# Introduction

On several locations in the Brussels Region, traffic is measured using magnetic loops or cameras. To access this data, we can use the API or the geowebservices. For the moment, only real-time data is available, historical data is coming.

In this project, we're going to get the latest livestream data (the last 1-min interval available) for all detectors by traverse or by lane each time the code is run. We're going to extract, among other things, the number of vehicules passed between start and end time as well as the average speed of those counted vehicules.

For more information on the API, please visit the [Brussels open datastore documentation](https://data-mobility.brussels/traffic/api/counts/).

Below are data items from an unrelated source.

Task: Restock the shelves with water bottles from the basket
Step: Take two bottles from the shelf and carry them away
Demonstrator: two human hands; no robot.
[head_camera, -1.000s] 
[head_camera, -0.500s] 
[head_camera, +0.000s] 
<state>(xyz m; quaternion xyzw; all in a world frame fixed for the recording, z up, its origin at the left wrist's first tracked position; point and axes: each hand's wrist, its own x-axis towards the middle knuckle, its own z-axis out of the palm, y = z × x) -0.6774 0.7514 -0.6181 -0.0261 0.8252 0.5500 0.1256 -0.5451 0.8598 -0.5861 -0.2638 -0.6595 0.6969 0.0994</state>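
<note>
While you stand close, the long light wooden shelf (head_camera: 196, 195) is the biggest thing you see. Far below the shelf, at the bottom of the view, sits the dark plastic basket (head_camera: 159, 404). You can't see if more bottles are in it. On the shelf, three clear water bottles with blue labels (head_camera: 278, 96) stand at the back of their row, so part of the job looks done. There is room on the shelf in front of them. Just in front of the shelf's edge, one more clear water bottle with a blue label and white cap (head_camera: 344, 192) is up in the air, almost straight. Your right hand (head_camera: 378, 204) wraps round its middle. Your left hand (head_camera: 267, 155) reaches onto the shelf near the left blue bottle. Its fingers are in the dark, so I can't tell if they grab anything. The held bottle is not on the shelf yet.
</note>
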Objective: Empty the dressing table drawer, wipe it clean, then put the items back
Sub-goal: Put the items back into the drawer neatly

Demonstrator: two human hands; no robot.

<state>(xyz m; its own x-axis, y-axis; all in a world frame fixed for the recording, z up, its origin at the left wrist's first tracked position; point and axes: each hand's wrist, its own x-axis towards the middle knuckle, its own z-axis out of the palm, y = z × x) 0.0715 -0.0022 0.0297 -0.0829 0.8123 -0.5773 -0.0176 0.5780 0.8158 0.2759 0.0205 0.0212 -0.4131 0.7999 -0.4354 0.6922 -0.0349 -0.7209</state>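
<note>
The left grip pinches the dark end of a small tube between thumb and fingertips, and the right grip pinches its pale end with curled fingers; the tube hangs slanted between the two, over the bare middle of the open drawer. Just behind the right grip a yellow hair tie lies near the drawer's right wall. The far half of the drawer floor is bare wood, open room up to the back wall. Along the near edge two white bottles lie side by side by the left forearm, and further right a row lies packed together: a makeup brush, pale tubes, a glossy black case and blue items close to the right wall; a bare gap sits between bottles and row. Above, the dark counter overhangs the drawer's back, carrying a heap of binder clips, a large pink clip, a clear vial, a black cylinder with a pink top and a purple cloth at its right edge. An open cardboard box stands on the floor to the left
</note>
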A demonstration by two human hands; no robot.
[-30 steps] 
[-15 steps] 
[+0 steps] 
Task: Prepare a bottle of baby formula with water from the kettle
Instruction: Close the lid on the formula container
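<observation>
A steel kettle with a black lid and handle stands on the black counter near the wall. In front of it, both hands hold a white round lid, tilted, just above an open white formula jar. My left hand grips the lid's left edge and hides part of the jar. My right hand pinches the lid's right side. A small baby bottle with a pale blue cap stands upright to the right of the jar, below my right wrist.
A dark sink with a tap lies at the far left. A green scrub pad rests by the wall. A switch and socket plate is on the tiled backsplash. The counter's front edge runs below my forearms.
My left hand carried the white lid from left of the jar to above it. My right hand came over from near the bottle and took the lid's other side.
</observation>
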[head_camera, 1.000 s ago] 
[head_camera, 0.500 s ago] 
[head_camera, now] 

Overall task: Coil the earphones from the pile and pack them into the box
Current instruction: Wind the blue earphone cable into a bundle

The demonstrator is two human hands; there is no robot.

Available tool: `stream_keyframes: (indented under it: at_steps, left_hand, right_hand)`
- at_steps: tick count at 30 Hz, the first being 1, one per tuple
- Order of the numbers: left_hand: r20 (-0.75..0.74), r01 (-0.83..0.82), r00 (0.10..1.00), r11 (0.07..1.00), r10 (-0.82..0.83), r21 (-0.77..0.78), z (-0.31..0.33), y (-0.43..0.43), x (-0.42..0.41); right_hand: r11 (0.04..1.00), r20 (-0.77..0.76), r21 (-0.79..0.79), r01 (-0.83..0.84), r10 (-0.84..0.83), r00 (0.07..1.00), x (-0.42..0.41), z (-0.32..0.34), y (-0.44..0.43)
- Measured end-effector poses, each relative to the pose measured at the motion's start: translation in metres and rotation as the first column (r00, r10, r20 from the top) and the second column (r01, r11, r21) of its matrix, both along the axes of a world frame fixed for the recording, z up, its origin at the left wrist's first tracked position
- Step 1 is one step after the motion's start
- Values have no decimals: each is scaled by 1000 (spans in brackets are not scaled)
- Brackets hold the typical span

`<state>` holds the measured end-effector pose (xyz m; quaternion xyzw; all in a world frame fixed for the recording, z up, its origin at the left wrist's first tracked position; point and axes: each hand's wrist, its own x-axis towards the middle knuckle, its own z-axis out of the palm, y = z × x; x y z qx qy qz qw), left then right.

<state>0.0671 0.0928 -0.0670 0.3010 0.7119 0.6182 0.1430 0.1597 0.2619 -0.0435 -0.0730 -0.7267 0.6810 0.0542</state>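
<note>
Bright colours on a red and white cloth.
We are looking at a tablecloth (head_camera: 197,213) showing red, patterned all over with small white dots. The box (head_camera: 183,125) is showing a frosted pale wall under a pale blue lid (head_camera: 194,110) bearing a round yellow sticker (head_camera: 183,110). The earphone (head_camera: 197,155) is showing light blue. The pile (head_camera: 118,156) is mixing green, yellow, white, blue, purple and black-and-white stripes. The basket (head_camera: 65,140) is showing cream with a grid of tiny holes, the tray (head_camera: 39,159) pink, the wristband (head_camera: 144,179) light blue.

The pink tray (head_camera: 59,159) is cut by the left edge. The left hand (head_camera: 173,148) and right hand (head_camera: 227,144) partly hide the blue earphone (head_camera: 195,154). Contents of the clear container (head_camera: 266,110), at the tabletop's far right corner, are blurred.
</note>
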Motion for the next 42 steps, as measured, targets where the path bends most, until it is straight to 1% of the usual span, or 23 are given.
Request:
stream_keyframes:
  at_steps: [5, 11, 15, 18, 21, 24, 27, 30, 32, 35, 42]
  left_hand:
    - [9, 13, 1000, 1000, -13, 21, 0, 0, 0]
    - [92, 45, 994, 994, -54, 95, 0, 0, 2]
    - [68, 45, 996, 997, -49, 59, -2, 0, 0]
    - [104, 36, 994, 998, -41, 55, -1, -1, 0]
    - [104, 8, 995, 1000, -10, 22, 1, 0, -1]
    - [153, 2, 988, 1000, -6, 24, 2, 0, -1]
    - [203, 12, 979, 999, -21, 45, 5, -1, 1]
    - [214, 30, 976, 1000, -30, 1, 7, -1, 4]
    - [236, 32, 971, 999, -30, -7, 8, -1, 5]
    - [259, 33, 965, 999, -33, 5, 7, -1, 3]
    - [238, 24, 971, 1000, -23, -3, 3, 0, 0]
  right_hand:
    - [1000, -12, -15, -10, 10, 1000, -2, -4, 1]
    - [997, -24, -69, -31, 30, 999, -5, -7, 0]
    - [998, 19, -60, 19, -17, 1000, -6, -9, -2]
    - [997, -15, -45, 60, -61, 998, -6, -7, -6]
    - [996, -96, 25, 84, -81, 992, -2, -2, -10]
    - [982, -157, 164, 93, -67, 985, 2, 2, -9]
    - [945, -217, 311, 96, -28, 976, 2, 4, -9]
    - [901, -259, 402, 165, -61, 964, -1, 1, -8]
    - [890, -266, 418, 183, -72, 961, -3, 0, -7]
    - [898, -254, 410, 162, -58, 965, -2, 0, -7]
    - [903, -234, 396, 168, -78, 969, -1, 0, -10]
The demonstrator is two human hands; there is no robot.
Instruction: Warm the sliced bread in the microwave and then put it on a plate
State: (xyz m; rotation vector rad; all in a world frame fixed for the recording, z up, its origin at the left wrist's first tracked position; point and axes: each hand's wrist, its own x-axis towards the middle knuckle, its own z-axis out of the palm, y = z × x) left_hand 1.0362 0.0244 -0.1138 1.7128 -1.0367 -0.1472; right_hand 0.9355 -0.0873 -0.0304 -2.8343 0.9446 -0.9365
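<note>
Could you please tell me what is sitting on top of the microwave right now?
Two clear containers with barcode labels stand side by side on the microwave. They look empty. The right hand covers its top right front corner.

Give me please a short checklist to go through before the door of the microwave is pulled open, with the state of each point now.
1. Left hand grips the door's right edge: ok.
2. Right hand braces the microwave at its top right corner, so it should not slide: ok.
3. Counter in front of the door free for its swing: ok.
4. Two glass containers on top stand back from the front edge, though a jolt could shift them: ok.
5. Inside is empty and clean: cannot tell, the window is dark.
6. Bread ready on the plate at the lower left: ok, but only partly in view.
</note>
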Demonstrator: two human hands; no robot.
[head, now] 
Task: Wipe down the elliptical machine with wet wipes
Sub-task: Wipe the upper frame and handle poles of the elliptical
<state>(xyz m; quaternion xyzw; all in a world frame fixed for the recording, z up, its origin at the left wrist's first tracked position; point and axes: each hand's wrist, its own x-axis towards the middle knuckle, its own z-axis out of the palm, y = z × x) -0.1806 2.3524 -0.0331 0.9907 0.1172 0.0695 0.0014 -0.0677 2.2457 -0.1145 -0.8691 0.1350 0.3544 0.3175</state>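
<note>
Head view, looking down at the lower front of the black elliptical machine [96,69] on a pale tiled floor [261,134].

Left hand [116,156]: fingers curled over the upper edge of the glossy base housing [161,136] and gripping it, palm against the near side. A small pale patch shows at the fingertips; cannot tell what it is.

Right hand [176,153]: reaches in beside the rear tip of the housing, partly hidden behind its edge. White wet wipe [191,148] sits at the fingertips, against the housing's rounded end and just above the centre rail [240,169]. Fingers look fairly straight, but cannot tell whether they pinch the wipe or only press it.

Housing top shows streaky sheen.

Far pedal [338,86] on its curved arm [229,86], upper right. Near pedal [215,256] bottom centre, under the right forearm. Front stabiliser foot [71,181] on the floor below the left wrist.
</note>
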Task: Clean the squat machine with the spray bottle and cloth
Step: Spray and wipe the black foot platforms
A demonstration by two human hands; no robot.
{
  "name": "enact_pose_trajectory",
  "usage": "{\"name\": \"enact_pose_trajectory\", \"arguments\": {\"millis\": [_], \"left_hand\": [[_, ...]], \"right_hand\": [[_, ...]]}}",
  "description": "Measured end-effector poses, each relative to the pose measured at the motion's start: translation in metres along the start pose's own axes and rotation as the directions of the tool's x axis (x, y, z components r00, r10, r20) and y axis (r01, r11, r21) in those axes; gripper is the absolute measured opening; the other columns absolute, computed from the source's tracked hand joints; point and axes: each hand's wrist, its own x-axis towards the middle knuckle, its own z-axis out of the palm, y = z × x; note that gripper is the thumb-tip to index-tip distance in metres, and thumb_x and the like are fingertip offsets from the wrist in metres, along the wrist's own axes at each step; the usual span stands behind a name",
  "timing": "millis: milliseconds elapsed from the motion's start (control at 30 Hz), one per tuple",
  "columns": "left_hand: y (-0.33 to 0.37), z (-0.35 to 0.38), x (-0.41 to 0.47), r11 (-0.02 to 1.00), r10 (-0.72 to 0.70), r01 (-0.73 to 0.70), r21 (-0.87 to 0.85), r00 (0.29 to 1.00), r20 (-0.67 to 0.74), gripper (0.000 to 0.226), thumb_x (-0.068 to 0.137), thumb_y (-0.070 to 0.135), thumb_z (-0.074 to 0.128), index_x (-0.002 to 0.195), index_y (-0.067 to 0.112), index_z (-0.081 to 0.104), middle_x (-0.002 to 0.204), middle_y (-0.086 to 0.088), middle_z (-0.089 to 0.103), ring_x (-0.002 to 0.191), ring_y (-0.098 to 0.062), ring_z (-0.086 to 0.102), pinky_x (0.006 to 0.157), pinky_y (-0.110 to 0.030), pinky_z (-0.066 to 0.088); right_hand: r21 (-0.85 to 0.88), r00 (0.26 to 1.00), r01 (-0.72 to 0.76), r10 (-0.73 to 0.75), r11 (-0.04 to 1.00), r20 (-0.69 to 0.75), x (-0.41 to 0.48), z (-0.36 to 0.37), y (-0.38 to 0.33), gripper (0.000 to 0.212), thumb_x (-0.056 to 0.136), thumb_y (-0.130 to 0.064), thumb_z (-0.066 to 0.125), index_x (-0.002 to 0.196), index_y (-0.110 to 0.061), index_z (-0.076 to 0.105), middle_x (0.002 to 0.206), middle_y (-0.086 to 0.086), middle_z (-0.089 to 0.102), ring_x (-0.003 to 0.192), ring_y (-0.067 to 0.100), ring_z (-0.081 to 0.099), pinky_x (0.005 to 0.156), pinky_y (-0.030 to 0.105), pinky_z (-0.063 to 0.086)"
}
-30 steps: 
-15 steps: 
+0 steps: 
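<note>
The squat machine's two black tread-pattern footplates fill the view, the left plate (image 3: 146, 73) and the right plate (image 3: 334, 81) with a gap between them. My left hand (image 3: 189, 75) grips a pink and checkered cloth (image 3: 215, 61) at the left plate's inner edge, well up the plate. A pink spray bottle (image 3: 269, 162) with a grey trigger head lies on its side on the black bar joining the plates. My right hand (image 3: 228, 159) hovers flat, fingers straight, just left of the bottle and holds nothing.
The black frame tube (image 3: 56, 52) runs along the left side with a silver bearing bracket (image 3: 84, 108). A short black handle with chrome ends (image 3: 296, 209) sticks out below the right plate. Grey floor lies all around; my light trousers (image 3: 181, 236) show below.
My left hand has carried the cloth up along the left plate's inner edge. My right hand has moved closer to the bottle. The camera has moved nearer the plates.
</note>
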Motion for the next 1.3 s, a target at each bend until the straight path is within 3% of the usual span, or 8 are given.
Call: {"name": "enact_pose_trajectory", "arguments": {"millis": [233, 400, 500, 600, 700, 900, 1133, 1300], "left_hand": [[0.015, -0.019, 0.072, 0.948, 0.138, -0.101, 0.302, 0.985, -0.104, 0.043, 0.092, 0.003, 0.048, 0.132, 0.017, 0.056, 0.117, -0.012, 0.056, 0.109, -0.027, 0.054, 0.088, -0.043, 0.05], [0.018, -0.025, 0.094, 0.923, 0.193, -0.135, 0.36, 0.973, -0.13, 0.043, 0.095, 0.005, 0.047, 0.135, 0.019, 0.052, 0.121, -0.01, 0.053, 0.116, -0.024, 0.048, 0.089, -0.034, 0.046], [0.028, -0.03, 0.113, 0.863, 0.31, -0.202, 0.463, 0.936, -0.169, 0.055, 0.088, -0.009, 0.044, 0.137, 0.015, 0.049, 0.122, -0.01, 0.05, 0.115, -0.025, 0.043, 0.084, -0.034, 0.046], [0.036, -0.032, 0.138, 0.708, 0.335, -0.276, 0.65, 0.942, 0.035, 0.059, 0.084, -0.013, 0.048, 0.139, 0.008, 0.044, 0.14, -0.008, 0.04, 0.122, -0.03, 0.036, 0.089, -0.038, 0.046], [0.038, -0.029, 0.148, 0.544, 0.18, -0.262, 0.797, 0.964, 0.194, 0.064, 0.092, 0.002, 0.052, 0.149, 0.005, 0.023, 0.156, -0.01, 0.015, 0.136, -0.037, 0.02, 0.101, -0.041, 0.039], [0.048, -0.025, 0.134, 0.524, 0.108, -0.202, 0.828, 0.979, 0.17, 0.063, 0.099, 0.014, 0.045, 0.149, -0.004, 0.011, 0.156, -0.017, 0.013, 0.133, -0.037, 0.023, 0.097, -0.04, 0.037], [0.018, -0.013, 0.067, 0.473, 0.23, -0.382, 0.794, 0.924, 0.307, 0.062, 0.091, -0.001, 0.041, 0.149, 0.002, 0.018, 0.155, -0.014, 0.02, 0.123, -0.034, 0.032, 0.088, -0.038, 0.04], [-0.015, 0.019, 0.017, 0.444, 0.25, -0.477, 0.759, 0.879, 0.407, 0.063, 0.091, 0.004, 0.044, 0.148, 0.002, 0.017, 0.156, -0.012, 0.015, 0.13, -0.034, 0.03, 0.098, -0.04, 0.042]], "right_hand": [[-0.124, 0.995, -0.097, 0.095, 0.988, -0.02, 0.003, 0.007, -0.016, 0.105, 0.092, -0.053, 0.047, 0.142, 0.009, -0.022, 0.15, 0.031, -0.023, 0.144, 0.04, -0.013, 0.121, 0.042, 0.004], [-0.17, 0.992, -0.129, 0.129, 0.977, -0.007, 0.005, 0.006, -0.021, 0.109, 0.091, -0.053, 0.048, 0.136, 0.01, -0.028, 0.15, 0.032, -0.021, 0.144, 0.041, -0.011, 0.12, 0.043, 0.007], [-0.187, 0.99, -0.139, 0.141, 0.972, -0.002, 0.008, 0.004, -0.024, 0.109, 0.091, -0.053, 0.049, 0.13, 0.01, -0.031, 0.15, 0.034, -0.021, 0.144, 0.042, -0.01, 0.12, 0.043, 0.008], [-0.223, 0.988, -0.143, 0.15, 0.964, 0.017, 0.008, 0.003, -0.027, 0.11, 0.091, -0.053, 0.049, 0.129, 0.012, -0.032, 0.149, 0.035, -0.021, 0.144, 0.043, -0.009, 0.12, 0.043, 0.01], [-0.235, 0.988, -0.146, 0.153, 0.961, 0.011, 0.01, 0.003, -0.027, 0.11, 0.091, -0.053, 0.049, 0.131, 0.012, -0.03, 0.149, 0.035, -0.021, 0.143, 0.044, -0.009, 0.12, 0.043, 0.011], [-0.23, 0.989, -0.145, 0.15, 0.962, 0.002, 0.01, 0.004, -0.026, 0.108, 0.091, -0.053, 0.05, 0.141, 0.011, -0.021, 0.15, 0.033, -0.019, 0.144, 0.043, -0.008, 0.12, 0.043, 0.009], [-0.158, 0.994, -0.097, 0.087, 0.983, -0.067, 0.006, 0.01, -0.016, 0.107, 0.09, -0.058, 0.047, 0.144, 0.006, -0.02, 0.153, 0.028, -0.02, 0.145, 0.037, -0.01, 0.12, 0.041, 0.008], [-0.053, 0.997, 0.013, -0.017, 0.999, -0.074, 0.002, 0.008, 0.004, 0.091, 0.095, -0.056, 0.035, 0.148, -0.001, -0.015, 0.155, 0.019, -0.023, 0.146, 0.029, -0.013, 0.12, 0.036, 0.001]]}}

As a reminder, our ultimate goal is to display traffic data as well as other mobility data on a dynamic map of Brussels.
You can check the latest version of our map on [our Tableau Online link](https://eu-west-1a.online.tableau.com/t/thimremy/views/TrafficinBrussels/TrafficinBrussels?iframeSizedToWindow=true&:embed=y&:showAppBanner=false&:display_count=no&:showVizHome=no&:origin=viz_share_link) (a new link with hourly refreshed map will be published soon).

# Traffic counts api

Here are the 2 types of HTTP GET requests we can perform with the API:

- `devices`: List with name and location of the traverses and their detectors by lane.
- `live`: The latest livestream data for all detectors, by traverse or by lane. The data is updated every minute.

## Devices request (traverses and their detectors)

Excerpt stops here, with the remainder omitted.